● **TASK GOAL**
Nothing but the lines below from the one holding "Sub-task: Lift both" up to and including the one holding "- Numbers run" should be copied, exactly and without pictures.
::::
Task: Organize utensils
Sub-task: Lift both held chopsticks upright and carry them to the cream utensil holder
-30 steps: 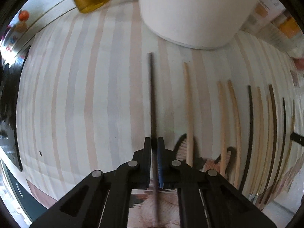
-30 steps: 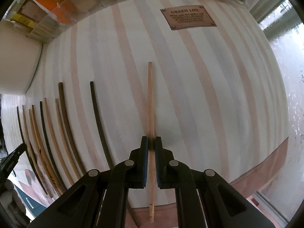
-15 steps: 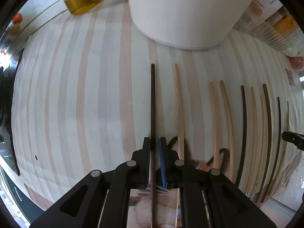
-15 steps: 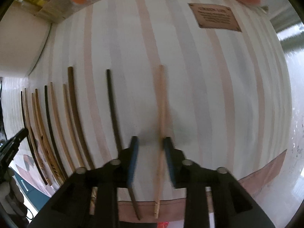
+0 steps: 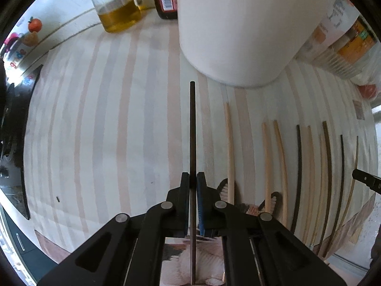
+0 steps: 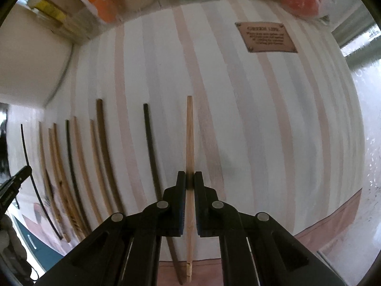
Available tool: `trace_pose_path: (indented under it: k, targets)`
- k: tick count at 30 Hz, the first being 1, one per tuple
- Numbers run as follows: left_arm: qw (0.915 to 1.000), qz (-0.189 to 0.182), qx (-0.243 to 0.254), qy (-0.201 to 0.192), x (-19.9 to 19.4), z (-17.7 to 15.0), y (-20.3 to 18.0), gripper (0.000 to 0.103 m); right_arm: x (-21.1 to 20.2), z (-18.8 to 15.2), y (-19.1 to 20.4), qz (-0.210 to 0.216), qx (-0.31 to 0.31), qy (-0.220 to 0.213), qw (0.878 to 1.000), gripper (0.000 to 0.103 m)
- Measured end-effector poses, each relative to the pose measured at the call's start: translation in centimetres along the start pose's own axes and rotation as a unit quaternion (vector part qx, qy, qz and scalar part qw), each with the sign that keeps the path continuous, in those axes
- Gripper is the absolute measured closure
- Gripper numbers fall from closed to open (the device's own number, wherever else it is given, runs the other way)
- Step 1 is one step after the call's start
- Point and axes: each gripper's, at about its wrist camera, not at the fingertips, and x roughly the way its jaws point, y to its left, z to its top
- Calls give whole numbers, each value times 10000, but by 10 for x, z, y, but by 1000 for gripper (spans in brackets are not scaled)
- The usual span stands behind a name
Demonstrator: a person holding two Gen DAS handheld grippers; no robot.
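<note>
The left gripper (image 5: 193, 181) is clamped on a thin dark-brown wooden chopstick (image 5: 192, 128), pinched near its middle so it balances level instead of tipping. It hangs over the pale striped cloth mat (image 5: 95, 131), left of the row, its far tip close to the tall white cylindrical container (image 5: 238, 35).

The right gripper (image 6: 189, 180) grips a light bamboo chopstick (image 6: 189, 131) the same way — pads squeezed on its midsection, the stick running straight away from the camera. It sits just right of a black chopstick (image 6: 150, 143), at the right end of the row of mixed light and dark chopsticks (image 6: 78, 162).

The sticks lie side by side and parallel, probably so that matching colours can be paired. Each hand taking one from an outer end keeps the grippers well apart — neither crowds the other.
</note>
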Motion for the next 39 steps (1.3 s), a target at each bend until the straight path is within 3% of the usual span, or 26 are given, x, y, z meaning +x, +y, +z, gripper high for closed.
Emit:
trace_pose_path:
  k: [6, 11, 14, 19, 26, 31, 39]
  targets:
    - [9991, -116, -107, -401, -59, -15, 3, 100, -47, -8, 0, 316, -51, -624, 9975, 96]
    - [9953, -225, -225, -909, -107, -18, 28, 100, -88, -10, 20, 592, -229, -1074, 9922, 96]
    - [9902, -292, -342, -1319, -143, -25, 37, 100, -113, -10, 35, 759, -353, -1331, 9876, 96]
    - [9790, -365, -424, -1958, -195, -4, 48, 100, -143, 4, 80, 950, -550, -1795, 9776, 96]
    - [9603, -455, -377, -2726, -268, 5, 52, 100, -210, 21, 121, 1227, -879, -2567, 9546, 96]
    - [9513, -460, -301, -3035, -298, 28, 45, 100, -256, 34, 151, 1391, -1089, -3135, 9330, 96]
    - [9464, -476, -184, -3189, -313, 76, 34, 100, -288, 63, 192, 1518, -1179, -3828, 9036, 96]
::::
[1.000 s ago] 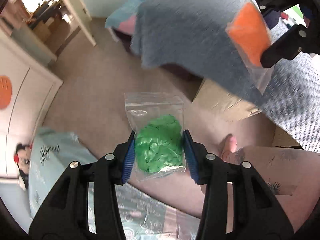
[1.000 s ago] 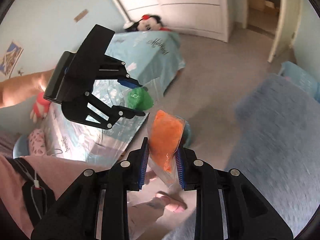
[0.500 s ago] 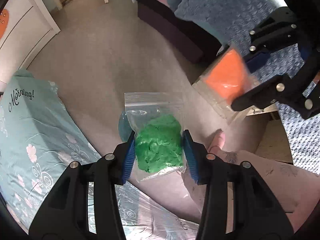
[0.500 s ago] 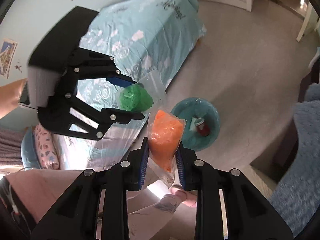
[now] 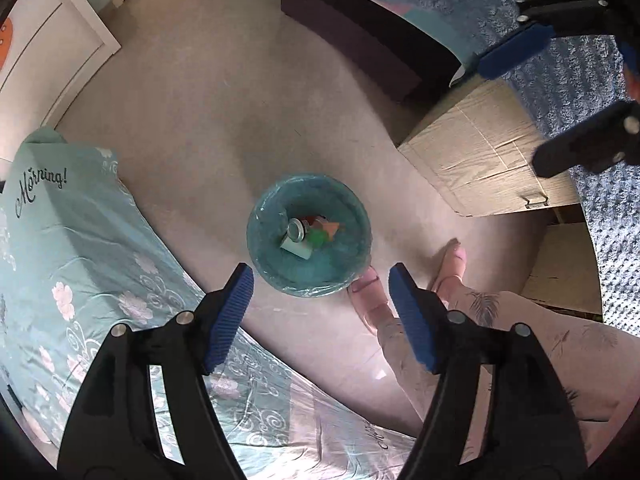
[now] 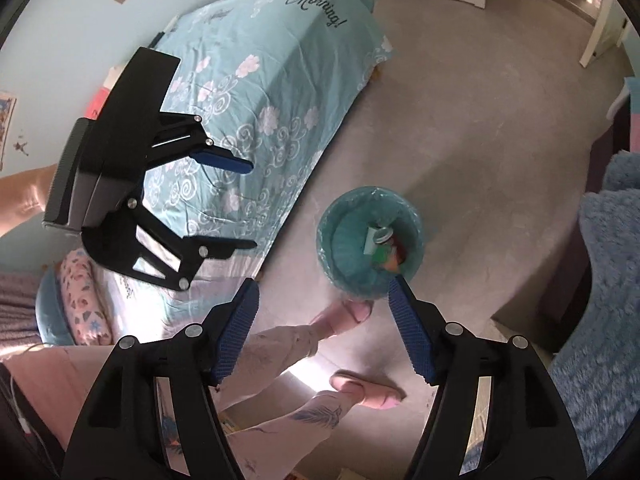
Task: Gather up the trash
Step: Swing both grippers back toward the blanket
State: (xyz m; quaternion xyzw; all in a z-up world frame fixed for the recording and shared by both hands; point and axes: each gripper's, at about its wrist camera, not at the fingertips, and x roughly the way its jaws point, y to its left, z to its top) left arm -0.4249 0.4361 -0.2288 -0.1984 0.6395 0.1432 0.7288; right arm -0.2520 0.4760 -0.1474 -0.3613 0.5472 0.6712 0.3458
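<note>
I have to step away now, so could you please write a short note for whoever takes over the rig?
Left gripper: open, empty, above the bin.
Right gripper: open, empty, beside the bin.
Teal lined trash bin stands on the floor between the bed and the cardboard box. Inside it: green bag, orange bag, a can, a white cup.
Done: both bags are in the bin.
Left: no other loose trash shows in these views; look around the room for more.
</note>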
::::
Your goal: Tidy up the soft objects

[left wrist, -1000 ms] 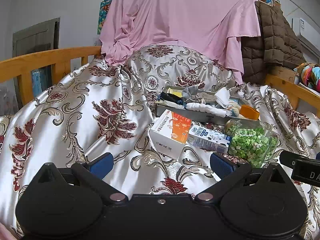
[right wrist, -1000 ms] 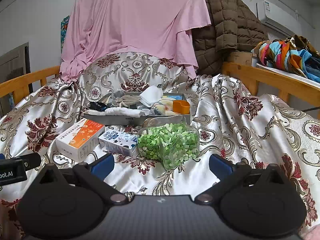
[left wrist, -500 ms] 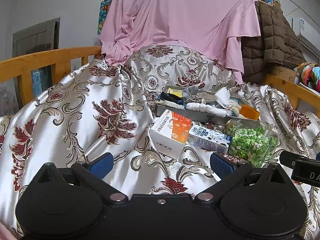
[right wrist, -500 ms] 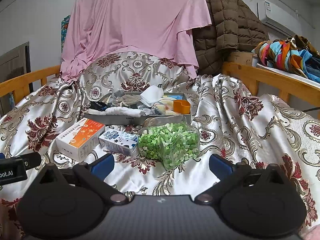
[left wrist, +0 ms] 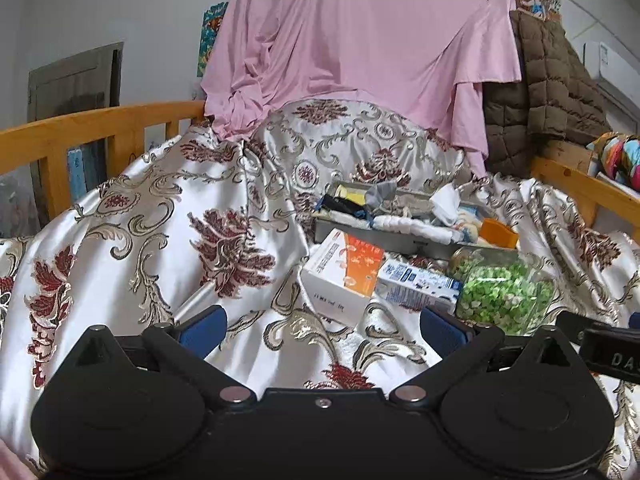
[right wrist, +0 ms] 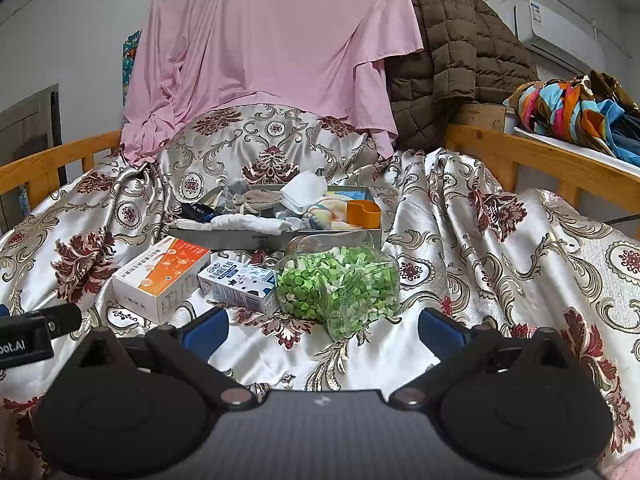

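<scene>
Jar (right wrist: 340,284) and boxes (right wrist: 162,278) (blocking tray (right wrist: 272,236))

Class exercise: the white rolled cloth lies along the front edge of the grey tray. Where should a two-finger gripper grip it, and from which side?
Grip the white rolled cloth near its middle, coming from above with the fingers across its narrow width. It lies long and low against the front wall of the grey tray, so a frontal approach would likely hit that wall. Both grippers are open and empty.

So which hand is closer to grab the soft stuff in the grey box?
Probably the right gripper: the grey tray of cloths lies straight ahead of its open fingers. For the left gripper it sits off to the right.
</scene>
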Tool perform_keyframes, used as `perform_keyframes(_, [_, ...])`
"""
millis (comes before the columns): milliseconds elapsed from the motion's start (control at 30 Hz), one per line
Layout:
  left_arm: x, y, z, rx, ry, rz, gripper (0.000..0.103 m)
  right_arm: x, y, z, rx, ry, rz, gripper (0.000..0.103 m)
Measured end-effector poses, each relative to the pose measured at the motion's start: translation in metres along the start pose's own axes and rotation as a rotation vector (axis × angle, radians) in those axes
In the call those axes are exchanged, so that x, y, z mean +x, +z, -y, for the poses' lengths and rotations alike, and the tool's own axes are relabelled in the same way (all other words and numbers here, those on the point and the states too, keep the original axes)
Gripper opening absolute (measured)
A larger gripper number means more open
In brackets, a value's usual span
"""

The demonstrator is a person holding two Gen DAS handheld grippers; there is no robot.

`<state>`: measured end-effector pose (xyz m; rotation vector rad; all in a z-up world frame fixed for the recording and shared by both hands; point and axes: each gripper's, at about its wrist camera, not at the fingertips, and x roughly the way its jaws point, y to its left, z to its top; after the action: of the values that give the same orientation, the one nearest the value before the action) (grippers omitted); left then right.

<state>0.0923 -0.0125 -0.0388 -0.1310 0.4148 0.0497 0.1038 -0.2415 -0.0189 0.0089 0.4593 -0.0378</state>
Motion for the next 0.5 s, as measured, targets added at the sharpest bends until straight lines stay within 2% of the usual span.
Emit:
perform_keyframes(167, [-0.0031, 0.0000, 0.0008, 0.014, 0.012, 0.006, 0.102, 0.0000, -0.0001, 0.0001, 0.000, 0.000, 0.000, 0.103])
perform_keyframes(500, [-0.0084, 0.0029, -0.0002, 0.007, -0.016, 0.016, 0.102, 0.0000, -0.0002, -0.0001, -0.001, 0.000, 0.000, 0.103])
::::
● **ANSWER SPACE**
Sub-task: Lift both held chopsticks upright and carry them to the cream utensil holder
-30 steps: 
-30 steps: 
-15 steps: 
-15 steps: 
+0 steps: 
+0 steps: 
Available tool: `trace_pose_path: (indented under it: k, targets)`
- k: tick count at 30 Hz, the first being 1, one per tuple
- Numbers run as follows: left_arm: qw (0.915 to 1.000), qz (-0.189 to 0.182), qx (-0.243 to 0.254), qy (-0.201 to 0.192), x (-19.9 to 19.4), z (-17.7 to 15.0), y (-20.3 to 18.0), gripper (0.000 to 0.103 m); right_arm: x (-21.1 to 20.2), z (-18.8 to 15.2), y (-19.1 to 20.4), qz (-0.210 to 0.216), qx (-0.31 to 0.31), qy (-0.220 to 0.213), qw (0.878 to 1.000), gripper (0.000 to 0.103 m)

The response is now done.